The wireless industry is a little less exciting today now that John Legere has stepped down as CEO of T-Mobile a month earlier than expected. Not that his replacement, long time lieutenant Mike Sievert, isn't capable of running the company, but Legere's style is-shall we say-unique. He became CEO of T-Mobile in September 2012 and quickly threw out all of the B-School rules that they teach wannabe executives.
Legere didn't wear a suit and tie to the office preferring to don a magenta T-Mobile t-shirt on most days. His hair was grown out to rock star length, and instead of being genteel with the competition, he often mocked and attacked them. And boy, did he get results. At the time he joined T-Mobile, it was dead last among the four major U.S. carriers. But Legere soon turned the carrier into the most innovative and fastest-growing among the majors. He did this by getting rid of two-year contracts and subsidized phone purchases in 2013. A year later, Music Freedom gave customers free music streaming without taking a hit to their data caps
. And later that year, Data Stash introduced the U.S. to rollover minutes
Legere called Verizon and AT&T "Dumb and Dumber"
That is the thing about John Legere; unlike the CEOs of other wireless firms, he is a fan of the mobile industry. During his tenure, he would talk about wireless pain points and would work on ways to end them. And when he saw a rival try to pull the wool over consumers' eyes, the executive would blast them in his inimitable way. Take AT&T's 5G Evolution for example. Despite featuring a 5GE icon that compatible phones display on their status bar
when connected to the network, 5G Evolution is not 5G. It is an enhanced version of 4G LTE and Legere considered this to be dishonest.
So last April Fool's Day, T-Mobile announced PhoneBooth"E"
which was described as a sound-proof "vertical, rectangular cube" that would be found all major cities and would allow T-Mobile customers to make calls without the ambient noises of the city in the background. Frankly, we didn't know that it was an April Fool's Joke until watching the video. In the clip that accompanied the press release, Legere said that you know the PhoneBoothE is real because T-Mobile tacked an "E" at the end of the name.

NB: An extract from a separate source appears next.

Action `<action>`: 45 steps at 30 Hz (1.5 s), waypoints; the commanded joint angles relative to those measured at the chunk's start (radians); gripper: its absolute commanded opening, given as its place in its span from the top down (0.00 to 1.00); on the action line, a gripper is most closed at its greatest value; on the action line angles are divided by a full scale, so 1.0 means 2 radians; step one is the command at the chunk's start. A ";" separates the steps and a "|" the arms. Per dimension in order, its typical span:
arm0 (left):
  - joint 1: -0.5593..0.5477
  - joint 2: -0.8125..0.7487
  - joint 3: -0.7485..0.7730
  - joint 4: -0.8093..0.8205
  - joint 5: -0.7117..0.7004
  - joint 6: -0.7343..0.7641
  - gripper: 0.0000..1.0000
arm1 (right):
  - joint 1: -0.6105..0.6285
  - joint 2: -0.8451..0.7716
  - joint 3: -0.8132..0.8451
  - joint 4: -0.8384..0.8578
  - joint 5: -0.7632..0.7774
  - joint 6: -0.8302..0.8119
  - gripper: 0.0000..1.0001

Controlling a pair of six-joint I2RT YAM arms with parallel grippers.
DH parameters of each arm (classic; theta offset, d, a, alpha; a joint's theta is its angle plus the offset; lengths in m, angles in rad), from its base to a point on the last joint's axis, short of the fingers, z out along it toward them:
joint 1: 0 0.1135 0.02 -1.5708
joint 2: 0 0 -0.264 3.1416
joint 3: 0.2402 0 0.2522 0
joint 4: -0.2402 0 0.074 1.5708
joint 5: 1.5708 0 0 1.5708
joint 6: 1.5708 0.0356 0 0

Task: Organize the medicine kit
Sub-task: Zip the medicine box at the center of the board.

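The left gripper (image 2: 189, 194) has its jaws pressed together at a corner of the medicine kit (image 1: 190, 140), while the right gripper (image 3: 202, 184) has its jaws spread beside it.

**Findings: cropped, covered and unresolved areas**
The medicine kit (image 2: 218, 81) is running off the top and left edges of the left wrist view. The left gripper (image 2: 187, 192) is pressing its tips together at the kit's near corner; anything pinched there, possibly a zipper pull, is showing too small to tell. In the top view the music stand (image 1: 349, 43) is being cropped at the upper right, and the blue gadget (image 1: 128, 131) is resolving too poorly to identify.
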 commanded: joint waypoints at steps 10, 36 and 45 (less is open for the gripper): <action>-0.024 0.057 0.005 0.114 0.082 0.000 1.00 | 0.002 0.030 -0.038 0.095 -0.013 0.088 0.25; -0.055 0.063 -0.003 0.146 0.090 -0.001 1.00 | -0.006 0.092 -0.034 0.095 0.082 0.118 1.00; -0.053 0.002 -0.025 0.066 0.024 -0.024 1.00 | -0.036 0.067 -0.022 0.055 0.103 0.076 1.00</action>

Other times, Legere was not as subtle. Every holiday season he would release a video that was usually hilarious and at the same time, insulted Verizon, AT&T, and Sprint
. He referred to Verizon and AT&T as "Dumb and Dumber" and his favorite punching bag was AT&T CEO Randall Stephenson. But here is the thing. Any executive can only get away with this type of behavior if he is producing results and Legere was. T-Mobile continues to lead the industry with net additions of postpaid phone customers, the gold standard for quarterly metrics in the business. And as his company continued to grow, so did Legere's personal fan club. Unlike most CEO's, Legere reached out to consumers. His employees loved him too. When he was named the best CEO in the wireless industry in 2019 for the fifth consecutive year, he received a 99% approval rating from company employees.
As an example of some of the excitement that will be gone from the industry with Legere's departure as CEO, we can always look back to the night of April 11th, 2015 when he got tangled up in a Twitter fight with Donald Trump
. Legere was staying at a Trump property in New York City when a drummer playing on the street drew the ire of the T-Mobile executive. He called the front desk and the drummer was shooed away. In a tweet, Legere praised Trump's hotel staff which somehow set off the future president. Trump tweeted that "T-Mobile service is terrible! Why can't you do something to improve it for your customers. I don't want it in my buildings." Trump continued by tweeting "T-Mobile service sucks and it took a Trump to call him (Legere) out." And in a case of the pot calling the kettle black, Trump insulted Legere's long-ish hair style. Legere responded by telling Trump that he was checking out immediately.
So as T-Mobile embarks on a new era, completing the merger with Sprint, it does so without the man who turned the company into a force in the wireless industry. He also showed that you can be wildly successful as an executive without following stuffy B-School rules.